À Charles Poncy, de Toulon

À toi mes premiers vers, mes chansons, mes pensées,
                Pauvres couplets disséminés
                Peut-être à l'oubli destiné.
Partez, rimes aussi douteusement placées.
                Poncy, je te l'ai dit déjà,
Jamais rien je n'appris, et j'en conviens sans honte,
D'école quelques ans à peine si je compte.
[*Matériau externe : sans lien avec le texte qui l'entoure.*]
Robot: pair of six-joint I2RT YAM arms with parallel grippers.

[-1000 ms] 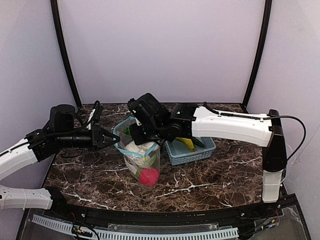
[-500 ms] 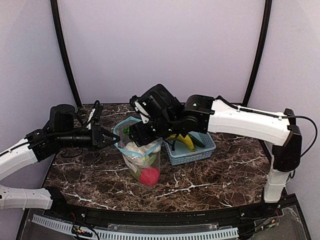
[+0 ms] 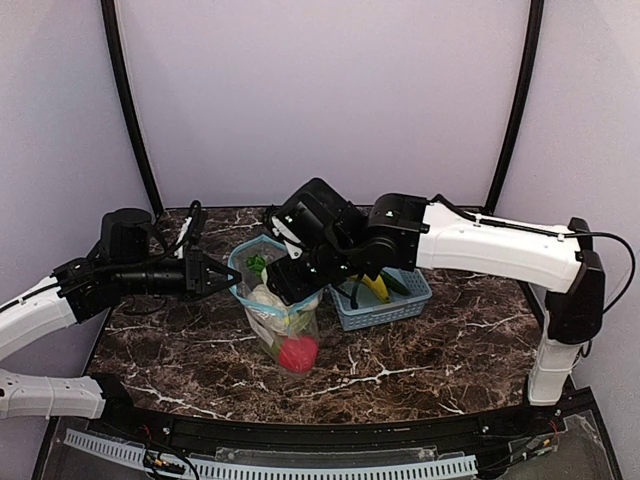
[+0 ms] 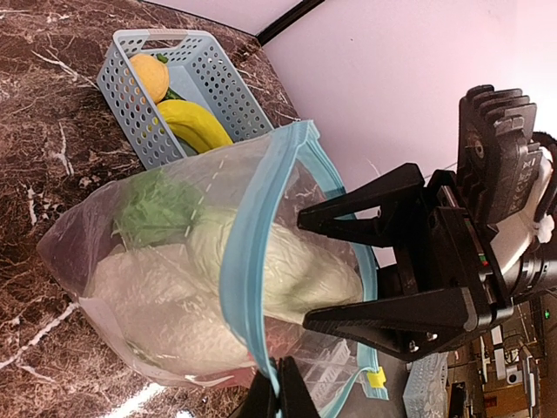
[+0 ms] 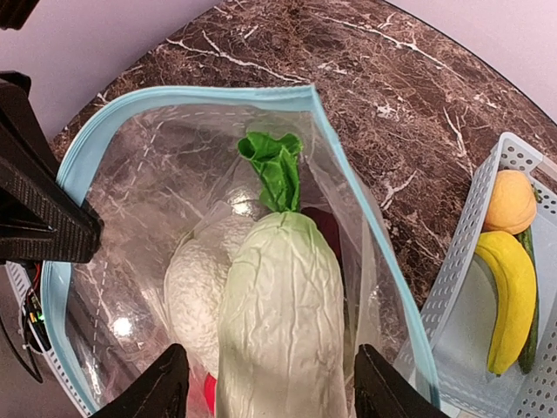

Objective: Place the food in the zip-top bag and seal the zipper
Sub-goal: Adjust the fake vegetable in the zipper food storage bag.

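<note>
Hidden: in the top view the right gripper (image 3: 292, 283) is covering most of the mouth of the clear crinkly zip-top bag (image 3: 285, 325). The red food (image 3: 296, 352) at the bag's bottom is too blurred to name.
Cut off: the left gripper (image 4: 278, 396) is showing only its tips at the bottom edge of the left wrist view.
Left fingers: clenching on the teal zipper strip (image 4: 252, 252).
Right fingers: standing parted, gripping nothing. A long pale leafy cabbage (image 5: 278, 305) is lying between them inside the bag, beside a white cauliflower (image 5: 191, 287).
Basket: the light blue lattice basket (image 5: 452, 270) at frame right is holding an orange (image 5: 509, 200), a yellow banana (image 5: 509, 296) and a green cucumber (image 5: 529, 305), which is partly hidden.
Change: the right fingers are standing wider than a second ago. The right elbow has swung toward the right edge of the frame. The left arm is staying put.
</note>
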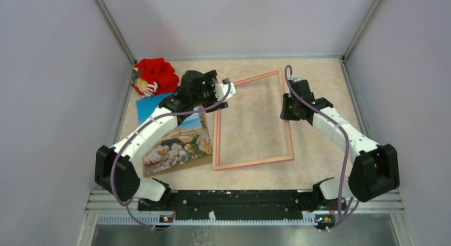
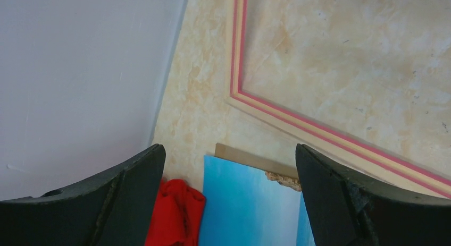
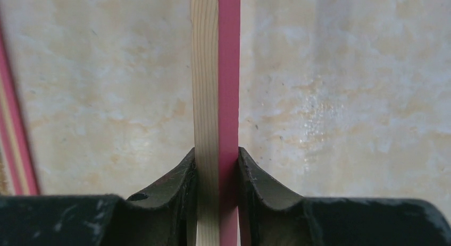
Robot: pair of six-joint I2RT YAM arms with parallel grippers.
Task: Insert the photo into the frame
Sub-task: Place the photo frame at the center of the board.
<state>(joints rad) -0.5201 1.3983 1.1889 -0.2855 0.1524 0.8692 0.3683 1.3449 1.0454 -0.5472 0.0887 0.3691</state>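
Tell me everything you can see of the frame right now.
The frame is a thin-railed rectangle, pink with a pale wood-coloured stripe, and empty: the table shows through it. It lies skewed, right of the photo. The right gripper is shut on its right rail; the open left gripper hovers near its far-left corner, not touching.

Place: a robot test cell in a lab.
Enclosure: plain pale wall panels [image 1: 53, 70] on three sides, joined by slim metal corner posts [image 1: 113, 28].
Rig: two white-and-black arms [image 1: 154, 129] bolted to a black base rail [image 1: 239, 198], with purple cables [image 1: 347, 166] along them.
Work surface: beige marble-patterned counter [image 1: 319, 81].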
                Jeune enfant, mon père abrégea
Mes leçons. Il me dit : tu sais écrire et lire,
                Mon fils, tâche d'en profiter ;
                Tu sais bien aussi réciter ;
C'est assez : à mes vœux, Charles, veux-tu souscrire ?
                De ton père apprends le métier,
Nos honnêtes aïeux ont poussé la navette,
De l'une à l'autre main tu sais comme on la jette,
                Crois-moi, reste passementier.
Il dit ; moi j'obéis, et le cœur plein de joie
                Tous mes livres je ramassai,
                Dans un carton tout entassai,
Et dès le lendemain je dévidais la soie.

                Non, jamais je n'ai regretté
Mon sort, mon avenir ; en eux j'ai confiance,
Je couler mes jours avec insouciance,
                Sans fortune et sans pauvreté...
L'on ne verra jamais ma muse trop frivole
                Placer un mot grec ou latin ;
                Pauvre écolier, pour le butin
J'eus le premier grand prix de la petite école :
                Je suis peu fier de ce succès...
Pardon, bon professeur, votre unique science
Était, il m'en souvient, l'utile patience,
                Vous ne saviez pas le français.

Chansons, 1843

Charles Marchand était passementier, admirateur de Napoléon et de Béranger, sans doute franc-maçon. À ne pas confondre avec un autre « Charles Marchand », poète ouvrier de la même époque, socialiste et catholique.